Role of LINC00665 in BLM‑induced pulmonary fibrosis

HE staining was performed at 3 different times (7, 14, and 28 day) after BLM treatment to observe the pulmonary fibrosis in mouse lung tissue. Supplementary file Figure 4A provides the results of HE staining; the alveolar cavity structure of the control mice was intact, only a few inflammatory cells infiltrated in the interstitium, and the alveolar epithelium and the capillaries were normal.
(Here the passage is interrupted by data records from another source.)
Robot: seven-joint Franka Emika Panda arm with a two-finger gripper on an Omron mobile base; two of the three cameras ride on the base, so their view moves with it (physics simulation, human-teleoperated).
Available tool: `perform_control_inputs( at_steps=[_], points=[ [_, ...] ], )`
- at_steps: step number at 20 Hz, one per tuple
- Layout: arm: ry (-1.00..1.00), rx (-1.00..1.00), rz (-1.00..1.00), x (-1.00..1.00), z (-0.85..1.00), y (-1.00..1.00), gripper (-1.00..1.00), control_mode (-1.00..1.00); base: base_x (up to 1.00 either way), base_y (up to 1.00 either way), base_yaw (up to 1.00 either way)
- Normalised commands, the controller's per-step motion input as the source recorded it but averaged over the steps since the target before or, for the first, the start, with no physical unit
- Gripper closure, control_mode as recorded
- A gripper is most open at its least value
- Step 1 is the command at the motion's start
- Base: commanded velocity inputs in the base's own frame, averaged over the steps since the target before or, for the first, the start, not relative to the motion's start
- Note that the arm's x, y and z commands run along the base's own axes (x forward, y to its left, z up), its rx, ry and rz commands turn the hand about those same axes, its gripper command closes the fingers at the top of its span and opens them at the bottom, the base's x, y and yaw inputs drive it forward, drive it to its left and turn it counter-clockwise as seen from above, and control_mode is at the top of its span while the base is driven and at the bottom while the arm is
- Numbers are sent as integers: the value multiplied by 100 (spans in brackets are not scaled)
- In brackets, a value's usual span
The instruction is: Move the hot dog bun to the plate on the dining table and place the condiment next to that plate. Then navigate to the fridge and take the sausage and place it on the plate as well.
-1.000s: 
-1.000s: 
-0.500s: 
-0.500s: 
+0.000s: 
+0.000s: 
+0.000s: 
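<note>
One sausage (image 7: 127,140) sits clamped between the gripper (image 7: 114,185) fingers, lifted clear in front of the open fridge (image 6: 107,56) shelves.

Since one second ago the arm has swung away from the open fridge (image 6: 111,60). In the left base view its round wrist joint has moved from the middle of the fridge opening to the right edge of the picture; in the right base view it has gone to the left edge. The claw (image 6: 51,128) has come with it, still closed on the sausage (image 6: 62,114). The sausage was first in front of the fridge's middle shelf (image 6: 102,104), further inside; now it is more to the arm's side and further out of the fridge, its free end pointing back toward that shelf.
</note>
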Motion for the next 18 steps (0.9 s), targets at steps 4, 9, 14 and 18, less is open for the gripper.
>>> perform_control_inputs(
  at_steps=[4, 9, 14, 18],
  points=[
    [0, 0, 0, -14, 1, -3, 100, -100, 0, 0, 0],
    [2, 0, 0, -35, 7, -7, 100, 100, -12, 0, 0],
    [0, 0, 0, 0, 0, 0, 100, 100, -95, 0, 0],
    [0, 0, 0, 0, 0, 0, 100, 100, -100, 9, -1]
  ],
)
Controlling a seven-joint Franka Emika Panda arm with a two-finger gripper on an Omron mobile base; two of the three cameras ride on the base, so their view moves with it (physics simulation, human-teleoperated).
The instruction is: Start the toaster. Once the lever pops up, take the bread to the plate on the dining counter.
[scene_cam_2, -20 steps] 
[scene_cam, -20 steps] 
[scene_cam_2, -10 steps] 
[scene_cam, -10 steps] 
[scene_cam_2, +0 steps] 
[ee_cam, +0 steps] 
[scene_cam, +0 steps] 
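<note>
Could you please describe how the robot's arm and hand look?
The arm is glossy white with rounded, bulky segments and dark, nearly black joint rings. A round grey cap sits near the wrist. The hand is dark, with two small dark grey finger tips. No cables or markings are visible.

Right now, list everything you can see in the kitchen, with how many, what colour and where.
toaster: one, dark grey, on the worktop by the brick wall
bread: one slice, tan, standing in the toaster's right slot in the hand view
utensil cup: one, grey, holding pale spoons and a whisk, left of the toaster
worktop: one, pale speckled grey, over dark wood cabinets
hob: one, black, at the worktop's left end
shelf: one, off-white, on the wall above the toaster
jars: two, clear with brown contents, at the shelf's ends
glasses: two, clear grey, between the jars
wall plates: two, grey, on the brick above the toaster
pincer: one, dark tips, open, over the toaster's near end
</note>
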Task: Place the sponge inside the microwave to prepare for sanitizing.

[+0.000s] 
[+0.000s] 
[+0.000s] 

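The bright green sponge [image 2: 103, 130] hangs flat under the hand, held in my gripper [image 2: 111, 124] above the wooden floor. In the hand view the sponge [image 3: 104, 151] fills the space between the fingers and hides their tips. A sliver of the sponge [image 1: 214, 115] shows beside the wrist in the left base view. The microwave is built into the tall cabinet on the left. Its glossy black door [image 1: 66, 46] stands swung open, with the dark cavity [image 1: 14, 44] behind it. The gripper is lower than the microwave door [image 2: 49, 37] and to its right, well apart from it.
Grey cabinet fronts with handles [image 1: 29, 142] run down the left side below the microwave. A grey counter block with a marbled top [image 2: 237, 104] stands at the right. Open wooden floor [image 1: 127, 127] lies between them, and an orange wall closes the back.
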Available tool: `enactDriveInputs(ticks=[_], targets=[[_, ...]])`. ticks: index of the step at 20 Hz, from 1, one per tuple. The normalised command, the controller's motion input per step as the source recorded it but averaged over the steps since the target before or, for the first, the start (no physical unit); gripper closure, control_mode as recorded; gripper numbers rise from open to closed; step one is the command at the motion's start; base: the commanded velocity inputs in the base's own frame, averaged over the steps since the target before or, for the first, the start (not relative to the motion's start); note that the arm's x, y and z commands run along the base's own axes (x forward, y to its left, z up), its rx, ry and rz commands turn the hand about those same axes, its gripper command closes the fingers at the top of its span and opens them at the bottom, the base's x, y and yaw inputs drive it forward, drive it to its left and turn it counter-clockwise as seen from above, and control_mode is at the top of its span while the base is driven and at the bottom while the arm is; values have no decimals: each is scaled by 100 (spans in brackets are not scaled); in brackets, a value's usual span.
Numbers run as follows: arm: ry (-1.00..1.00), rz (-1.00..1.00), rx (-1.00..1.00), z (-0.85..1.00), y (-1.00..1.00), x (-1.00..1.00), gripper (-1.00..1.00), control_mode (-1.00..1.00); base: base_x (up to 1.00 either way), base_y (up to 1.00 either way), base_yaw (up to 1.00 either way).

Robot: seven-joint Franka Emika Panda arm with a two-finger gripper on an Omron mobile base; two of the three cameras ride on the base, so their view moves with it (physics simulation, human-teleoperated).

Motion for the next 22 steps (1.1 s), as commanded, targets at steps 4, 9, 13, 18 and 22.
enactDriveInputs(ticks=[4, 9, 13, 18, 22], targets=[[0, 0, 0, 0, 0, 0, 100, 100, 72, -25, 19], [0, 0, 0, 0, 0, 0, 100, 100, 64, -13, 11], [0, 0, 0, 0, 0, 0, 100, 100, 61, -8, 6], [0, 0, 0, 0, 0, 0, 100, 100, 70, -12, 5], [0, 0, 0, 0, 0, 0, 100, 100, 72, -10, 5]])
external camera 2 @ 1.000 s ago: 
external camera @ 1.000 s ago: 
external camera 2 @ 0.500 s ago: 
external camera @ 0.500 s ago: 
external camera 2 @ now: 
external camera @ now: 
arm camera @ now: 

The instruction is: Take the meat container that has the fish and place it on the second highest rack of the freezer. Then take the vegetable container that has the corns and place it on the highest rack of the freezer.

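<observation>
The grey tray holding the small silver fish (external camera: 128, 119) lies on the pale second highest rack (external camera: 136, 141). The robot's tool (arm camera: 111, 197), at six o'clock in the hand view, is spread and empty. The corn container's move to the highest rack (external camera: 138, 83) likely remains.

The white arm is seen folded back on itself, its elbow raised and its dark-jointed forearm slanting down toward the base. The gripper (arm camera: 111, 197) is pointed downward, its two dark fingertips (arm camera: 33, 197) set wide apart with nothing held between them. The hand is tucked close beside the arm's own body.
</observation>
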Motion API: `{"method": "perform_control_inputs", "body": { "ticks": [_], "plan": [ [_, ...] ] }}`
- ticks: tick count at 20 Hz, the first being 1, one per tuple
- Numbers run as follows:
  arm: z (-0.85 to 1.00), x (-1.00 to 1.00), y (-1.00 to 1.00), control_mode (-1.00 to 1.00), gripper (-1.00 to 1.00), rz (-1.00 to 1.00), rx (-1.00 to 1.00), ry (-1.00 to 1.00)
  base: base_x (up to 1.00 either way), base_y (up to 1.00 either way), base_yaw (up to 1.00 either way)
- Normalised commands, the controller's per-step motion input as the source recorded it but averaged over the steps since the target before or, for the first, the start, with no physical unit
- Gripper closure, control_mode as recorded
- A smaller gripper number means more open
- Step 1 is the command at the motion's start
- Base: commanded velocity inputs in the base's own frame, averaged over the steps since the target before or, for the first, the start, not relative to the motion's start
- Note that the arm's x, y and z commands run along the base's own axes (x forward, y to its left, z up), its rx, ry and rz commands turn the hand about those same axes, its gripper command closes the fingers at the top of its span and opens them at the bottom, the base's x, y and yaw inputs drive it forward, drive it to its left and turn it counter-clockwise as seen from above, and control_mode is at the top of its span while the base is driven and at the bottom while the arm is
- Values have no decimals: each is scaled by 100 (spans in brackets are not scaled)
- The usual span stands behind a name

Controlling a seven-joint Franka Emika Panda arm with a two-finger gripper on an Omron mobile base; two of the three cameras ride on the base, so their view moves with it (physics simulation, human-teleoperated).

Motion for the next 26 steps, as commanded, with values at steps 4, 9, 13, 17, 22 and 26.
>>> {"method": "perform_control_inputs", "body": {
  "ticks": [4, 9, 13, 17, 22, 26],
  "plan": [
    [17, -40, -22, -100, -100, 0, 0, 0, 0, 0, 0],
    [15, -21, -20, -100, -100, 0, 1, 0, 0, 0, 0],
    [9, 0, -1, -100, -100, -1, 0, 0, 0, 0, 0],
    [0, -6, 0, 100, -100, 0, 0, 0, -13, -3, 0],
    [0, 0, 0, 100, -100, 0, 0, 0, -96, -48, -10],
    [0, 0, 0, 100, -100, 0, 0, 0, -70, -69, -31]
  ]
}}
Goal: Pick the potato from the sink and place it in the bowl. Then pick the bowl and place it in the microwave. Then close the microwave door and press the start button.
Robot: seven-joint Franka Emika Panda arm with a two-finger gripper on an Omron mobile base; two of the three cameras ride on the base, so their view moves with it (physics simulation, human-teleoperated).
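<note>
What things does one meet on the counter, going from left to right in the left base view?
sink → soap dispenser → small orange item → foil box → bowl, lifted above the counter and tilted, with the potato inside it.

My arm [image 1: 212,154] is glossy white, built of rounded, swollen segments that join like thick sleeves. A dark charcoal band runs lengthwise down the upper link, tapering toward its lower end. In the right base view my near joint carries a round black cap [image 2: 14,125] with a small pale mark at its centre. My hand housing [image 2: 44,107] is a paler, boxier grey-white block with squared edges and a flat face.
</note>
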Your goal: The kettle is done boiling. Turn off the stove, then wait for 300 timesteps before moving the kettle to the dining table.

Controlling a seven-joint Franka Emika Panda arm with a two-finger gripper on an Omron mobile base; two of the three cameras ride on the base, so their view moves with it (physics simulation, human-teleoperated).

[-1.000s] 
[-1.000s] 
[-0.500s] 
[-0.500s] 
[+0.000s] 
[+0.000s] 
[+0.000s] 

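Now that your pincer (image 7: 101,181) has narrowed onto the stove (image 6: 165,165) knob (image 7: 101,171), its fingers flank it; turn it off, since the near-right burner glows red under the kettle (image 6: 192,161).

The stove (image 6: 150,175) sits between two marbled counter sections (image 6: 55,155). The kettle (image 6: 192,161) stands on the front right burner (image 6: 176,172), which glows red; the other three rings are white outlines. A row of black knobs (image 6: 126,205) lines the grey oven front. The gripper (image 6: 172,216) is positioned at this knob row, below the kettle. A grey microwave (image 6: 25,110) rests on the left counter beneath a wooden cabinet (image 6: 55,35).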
However, in the BLM-treated group, pulmonary fibrosis, structural disorder of bronchi and alveoli, chronic inflammatory interstitial infiltration, alveolar wall fracture and alveolar cavity fusion increased significantly. Moreover, we determined the LINC00665 mRNA expression in the NS or BLM group, and the expression of LINC00665 mRNA increased significantly in the BLM group compared to the control group at the same series of time points (Supplementary file Figure 4B, p<0.05 and p<0.01, respectively). The BLM-induced mouse pulmonary fibrosis was modelled by endotracheal administration of BLM under anesthesia, and normal saline solution was used as a control. According to the different treatment groups after modelling 72 h after injection, the transplantation group was intratracheally injected with shLINC00665, and the control group was injected with shNC. Next, we determined the expression of marker molecules (α-SMA, E-cadherin, collagen 1 and fibronectin) in each group. In the BLM-induced groups, the expression levels of α-SMA, collagen 1 and fibronectin were significantly increased in the merged processing groups with shNC compared with the groups combined with shLINC00665 (Supplementary file Figure 4C, p<0.05). The expression of E-cadherin was significantly decreased in the combined treatment of BLM with shNC group in contrast, its level was upregulated with shLINC00665 (Supplementary file Figure 4C, p<0.01). As shown in the HE and Masson staining images, treatment with shLINC00665 significantly reduced BLM-induced pulmonary fibrosis, and there was no difference in lung tissue between the saline-treated groups with or without shLINC00665 (Supplementary file Figures 4D and 4E). In summary, LINC00665 was highly expressed in BLM-induced lung tissues, and knockdown of LINC00665 alleviated BLM-induced pulmonary fibrosis.